Randomized, placebo-controlled trial from July 2014 to May 2016. Patients, providers, and researchers were blinded to treatment assignment. (ClinicalTrials.gov: NCT02108210)
University hospital in the Netherlands.
50 women aged 18 to 59 years with CFS and severe fatigue leading to functional impairment.
Participants were randomly assigned to daily subcutaneous anakinra, 100 mg (n = 25), or placebo (n = 25) for 4 weeks and were followed for an additional 20 weeks after treatment (n = 50).
The primary outcome was fatigue severity, measured by the Checklist Individual Strength subscale (CIS-fatigue) at 4 weeks. Secondary outcomes were level of impairment, physical and social functioning, psychological distress, and pain severity at 4 and 24 weeks.
At 4 weeks, 8% (2 of 25) of anakinra recipients and 20% (5 of 25) of placebo recipients reached a fatigue level within the range reported by healthy persons. There were no clinically important or statistically significant differences between groups in CIS-fatigue score at 4 weeks (mean difference, 1.5 points [95% CI, −4.1 to 7.2 points]) or the end of follow-up. No statistically significant between-group differences were seen for any secondary outcome at 4 weeks or the end of follow-up. One patient in the anakinra group discontinued treatment because of an adverse event. Patients in the anakinra group had more injection site reactions (68% [17 of 25] vs. 4% [1 of 25]).

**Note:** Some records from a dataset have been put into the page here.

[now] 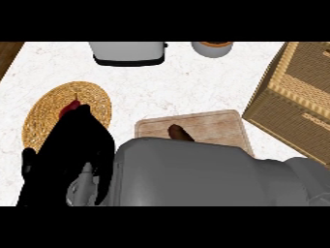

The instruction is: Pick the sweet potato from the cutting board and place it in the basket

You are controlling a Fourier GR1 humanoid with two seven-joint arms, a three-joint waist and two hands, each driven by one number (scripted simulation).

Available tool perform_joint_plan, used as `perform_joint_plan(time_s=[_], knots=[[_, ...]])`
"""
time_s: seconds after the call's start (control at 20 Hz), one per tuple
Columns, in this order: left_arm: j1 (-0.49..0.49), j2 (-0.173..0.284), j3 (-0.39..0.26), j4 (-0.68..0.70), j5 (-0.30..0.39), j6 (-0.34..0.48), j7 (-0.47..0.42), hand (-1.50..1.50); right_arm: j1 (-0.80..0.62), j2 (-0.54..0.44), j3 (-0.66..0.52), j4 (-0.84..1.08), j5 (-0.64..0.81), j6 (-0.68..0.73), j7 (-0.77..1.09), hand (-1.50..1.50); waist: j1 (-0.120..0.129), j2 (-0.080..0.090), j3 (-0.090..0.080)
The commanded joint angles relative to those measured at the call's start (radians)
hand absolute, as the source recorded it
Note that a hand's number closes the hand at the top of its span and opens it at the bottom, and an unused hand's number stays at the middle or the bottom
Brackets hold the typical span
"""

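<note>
Marble desk (196,82) fills most of the frame, white with faint veining, and a strip of dark wood shows along the upper left edge. Lower centre of the frame lies a pale wooden cutting board (210,127), and on its near part rests the sweet potato (179,132), a small dark brown piece; only its upper end shows, since a big grey forearm (217,174) crosses the bottom of the frame and covers the board's lower edge. At the left, a round woven basket (53,109), golden and flat-looking, sits on the desk, well apart from the board. Over its lower right part hangs the black left hand (71,145), fingers pointing toward the top of the frame and lying fairly straight, curled round nothing that I can see. A small red spot shows just at the fingertips, over the basket; what it is cannot be told. The right hand is not visible; only grey arm shapes show at the lower right. At the right edge stands a large wicker box (303,97), tilted in the frame. Along the top edge a white toaster (128,52) sits left of centre, and a cup (212,48) with an orange-brown inside stands just right of it.
</note>
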Motion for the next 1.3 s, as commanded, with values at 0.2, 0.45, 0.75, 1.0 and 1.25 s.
perform_joint_plan(time_s=[0.2,0.45,0.75,1.0,1.25], knots=[[0.043,-0.014,-0.001,0.054,-0.025,-0.017,-0.014,0.0,0.104,0.025,0.011,-0.051,-0.018,0.063,0.106,-1.5,0.003,0.01,-0.006],[0.105,-0.02,-0.004,-0.006,-0.017,-0.035,-0.017,0.0,0.233,-0.027,0.059,-0.135,0.056,0.026,0.055,-1.5,0.011,0.013,-0.005],[-0.014,-0.028,0.019,0.039,-0.018,-0.041,0.049,0.0,0.301,-0.049,0.166,-0.073,0.225,-0.103,-0.103,-1.5,0.016,0.019,-0.005],[0.012,-0.031,0.022,-0.002,-0.027,-0.036,0.073,0.0,0.318,-0.094,0.226,-0.04,0.329,-0.113,-0.163,-1.5,0.018,0.017,-0.005],[0.003,-0.034,0.033,0.03,-0.061,-0.035,0.044,0.0,0.371,-0.151,0.261,0.0,0.424,-0.206,-0.284,-1.5,0.015,0.016,-0.005]])
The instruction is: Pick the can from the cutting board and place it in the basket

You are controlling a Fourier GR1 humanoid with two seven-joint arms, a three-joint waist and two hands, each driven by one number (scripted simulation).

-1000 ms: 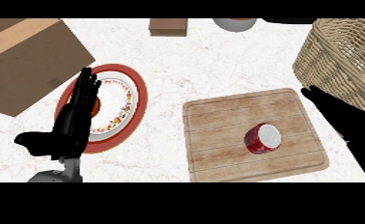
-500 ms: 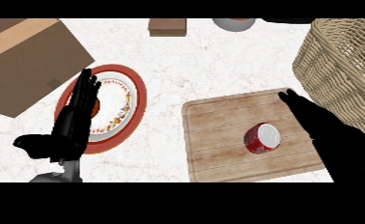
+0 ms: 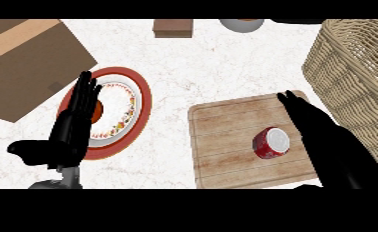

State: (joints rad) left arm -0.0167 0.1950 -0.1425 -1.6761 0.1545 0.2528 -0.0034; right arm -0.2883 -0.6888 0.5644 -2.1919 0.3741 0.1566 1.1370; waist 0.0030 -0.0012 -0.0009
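At the far left we see a brown box (image 3: 33,66) on the counter (image 3: 221,71); next to it our left hand (image 3: 70,131) rests with its fingers straight and holds nothing; it lies over a plate (image 3: 122,111) with a red rim, and we think it can stay out of the job; at the top sit a small brown block (image 3: 173,27) and a grey bowl (image 3: 242,24), well away from us; then comes the cutting board (image 3: 229,146), and the can (image 3: 271,143) lies on it, a bit right of the middle, red with a white end facing up at us; just to its right is our right hand (image 3: 317,126), fingers straight and not yet around the can, so nothing is picked up; we cannot tell if the hand touches the can; the can looks tipped on its side, so we think a bump from the fingers could make it roll across the board and away from us; if we close too early we may grab only air, or pinch the edge so the can slips out; at the far right stands the basket (image 3: 347,66), very near our arm; we think a quick lift could knock its wall, or we might let go too soon and miss the inside.
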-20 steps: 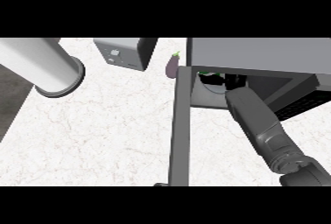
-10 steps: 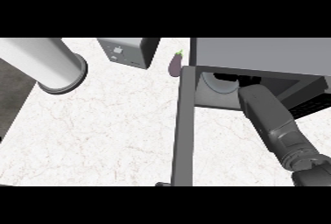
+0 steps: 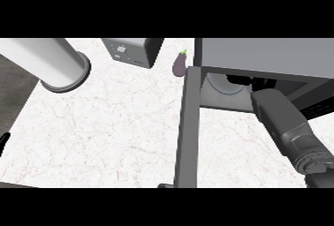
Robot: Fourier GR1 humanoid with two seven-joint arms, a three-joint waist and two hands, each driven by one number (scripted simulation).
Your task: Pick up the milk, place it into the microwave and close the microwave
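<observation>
The grey microwave (image 3: 261,53) stands at the upper right, and its open door (image 3: 187,132) juts toward me edge-on. My right forearm runs up from the lower right into the cavity. The right hand (image 3: 240,79) shows as black curled fingers just under the microwave's top edge, above the pale turntable (image 3: 222,88). The milk is hidden behind the hand and the top of the microwave. A thin dark sliver at the left edge may be my left hand (image 3: 2,142); too little of it shows to be sure.
A purple eggplant (image 3: 179,64) lies on the white marble counter (image 3: 104,128) just left of the microwave. A grey boxy appliance (image 3: 132,50) stands at the back, and a big white cylinder (image 3: 55,62) at the upper left. Dark floor borders the counter's left edge.
My right hand has gone deeper into the microwave. The milk's green and white, which showed in the hand a second ago, is now out of sight. The view has shifted slightly.
</observation>
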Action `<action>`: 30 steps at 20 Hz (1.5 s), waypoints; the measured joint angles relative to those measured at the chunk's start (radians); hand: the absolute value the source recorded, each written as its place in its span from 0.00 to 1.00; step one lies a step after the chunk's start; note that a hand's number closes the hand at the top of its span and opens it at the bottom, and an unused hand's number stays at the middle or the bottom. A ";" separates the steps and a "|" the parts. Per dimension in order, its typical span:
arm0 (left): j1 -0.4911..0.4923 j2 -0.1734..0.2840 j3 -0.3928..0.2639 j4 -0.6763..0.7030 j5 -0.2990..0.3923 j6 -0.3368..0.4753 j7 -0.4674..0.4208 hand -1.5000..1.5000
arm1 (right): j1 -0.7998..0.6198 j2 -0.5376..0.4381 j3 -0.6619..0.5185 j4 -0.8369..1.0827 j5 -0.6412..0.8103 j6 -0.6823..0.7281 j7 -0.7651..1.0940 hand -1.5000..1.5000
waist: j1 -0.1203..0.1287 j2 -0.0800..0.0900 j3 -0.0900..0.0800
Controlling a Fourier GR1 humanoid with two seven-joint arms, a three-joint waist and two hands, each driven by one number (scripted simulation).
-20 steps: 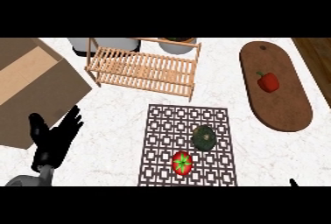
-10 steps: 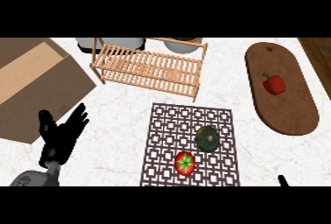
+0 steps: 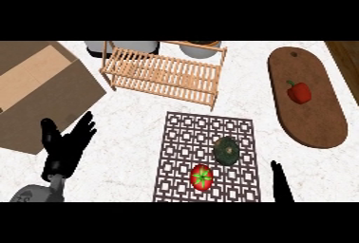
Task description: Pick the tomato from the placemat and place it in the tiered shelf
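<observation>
The tomato (image 3: 201, 177) lay on the placemat (image 3: 208, 128), near its lower edge and a little left of the mat's middle. The right hand (image 3: 281, 182) came up from the lower edge just off the mat's right side, so the tomato sat to its left, near but apart, with a strip of patterned mat between them. Only dark straight fingers of that hand showed, pointing upward and holding nothing. The left hand (image 3: 64, 148) rested well off to the left over the white counter (image 3: 140, 142), its fingers spread wide and empty, far from the tomato.

The tomato looked round and red, with a green star-shaped calyx facing up. Just up and to the right of it, close beside, sat a dark green squash (image 3: 226, 150), also on the mat. The wooden tiered shelf (image 3: 165, 76) stood beyond the mat's far edge. A red pepper (image 3: 298, 91) lay on a brown oval board (image 3: 308, 95) to the right.
</observation>
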 measured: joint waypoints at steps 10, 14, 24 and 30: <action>0.006 -0.022 0.014 0.025 -0.014 -0.005 -0.016 0.50 | -0.229 0.036 0.036 0.189 0.012 0.086 0.131 0.00 | -0.014 -0.005 0.002; 0.019 -0.021 0.025 0.032 -0.017 -0.016 -0.035 0.50 | -0.243 0.040 0.031 0.235 0.030 0.090 0.143 0.00 | -0.021 -0.007 0.003; 0.034 -0.011 0.042 0.014 -0.019 -0.031 -0.019 0.50 | -0.301 0.041 0.021 0.364 0.016 0.058 0.145 0.00 | -0.023 -0.008 0.004; 0.035 -0.017 0.045 0.006 -0.023 -0.035 -0.006 0.50 | -0.320 0.041 0.009 0.455 0.019 0.037 0.145 0.00 | -0.024 -0.008 0.004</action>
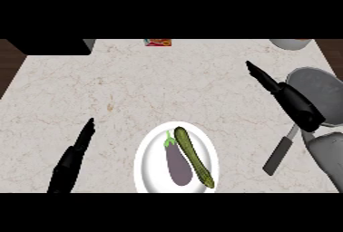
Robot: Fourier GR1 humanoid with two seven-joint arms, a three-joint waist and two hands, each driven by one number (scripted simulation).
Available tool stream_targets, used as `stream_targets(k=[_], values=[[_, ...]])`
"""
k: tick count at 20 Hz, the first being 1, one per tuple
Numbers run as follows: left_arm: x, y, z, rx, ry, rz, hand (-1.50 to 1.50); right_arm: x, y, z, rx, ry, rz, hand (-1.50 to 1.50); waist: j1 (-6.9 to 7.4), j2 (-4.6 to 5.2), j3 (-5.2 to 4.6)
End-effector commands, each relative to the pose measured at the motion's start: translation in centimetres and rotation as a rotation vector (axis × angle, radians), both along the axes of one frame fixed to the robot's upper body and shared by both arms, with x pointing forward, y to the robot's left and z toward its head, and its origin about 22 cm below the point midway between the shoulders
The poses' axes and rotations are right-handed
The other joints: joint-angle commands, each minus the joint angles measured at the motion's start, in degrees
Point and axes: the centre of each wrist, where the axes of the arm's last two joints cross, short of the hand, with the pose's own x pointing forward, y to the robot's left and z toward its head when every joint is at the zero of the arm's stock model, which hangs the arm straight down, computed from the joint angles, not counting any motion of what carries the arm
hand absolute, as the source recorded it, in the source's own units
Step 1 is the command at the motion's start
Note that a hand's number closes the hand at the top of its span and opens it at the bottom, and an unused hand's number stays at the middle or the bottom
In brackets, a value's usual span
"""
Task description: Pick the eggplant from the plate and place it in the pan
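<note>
A white plate (144,159) sits on the pale marbled counter (134,86) near the lower middle of the head view. Two vegetables lie on it side by side, both running lengthwise up and down the plate. The eggplant (178,165), dark purple with a small green stem cap at its upper end, lies on the left half. Just to its right and touching along its side is a long green cucumber (194,156), tilted so that its top end is near the eggplant's stem and its lower end reaches the plate's lower right rim.

The grey pan (316,93) stands at the right edge of the counter, well apart from the plate, with its handle (280,152) reaching down and to the left toward the plate.

The right hand (285,95) hangs over the pan's left rim, fingers straight and together, pointing up and to the left, holding nothing. Its grey forearm (330,154) shows at the lower right. The left hand (72,158) is at the lower left, beside the plate but not touching it, its fingers likewise straight and together, pointing upward, empty.

At the far edge of the counter are a small red and orange packet (158,42) and, at the top right, part of a grey bowl (291,43)
</note>
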Motion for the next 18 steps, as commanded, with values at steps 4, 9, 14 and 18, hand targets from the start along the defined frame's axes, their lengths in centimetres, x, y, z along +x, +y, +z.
stream_targets(k=[4,9,14,18], values=[[4.2,-2.2,4.6,-0.123,-0.145,-0.024,0.00,0.8,8.7,-5.6,0.352,0.464,0.188,1.50,6.31,1.90,0.49],[7.4,-4.1,8.2,-0.267,-0.086,0.023,0.00,4.6,10.7,-4.8,0.147,0.667,0.231,1.50,4.17,0.65,0.37],[8.3,-1.4,10.9,-0.268,-0.094,0.095,0.00,7.7,4.5,-3.1,0.031,0.680,0.338,-1.50,2.11,0.02,0.36],[9.1,-2.0,10.9,-0.274,-0.081,0.070,0.00,10.1,5.9,-1.1,-0.058,0.628,0.462,-1.50,3.10,0.56,0.39]])
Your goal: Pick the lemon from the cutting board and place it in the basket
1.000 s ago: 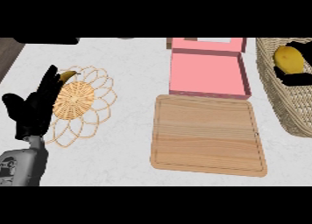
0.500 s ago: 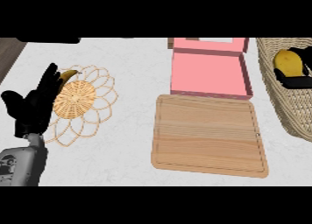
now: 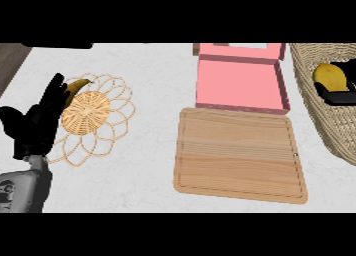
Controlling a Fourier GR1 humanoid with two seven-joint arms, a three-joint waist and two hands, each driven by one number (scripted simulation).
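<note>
The right hand (image 3: 342,91) is holding the lemon (image 3: 328,76), fingers curled under it inside the basket (image 3: 323,131); it should be spreading them gently before lifting away.

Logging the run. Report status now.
Right hand shut on yellow lemon, inside woven wicker basket. Left hand open, resting at left. Nothing obstructing.
</note>
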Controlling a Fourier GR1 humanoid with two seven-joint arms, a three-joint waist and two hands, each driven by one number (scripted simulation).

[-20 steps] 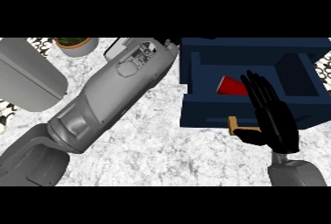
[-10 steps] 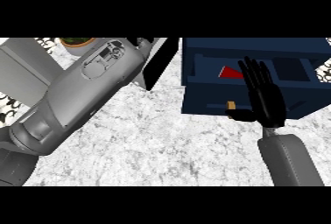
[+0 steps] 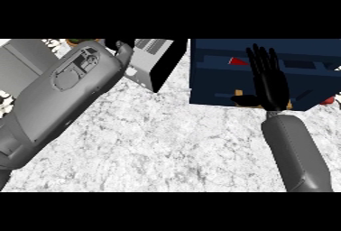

Small sample size and wide variability in symptom duration; inclusion was not limited to patients with postinfectious symptoms.
Peripheral IL-1 inhibition using anakinra for 4 weeks does not result in a clinically significant reduction in fatigue severity in women with CFS and severe fatigue.
PRIMARY FOUNDING SOURCE
Interleukin Foundation and an independent donor who wishes to remain anonymous.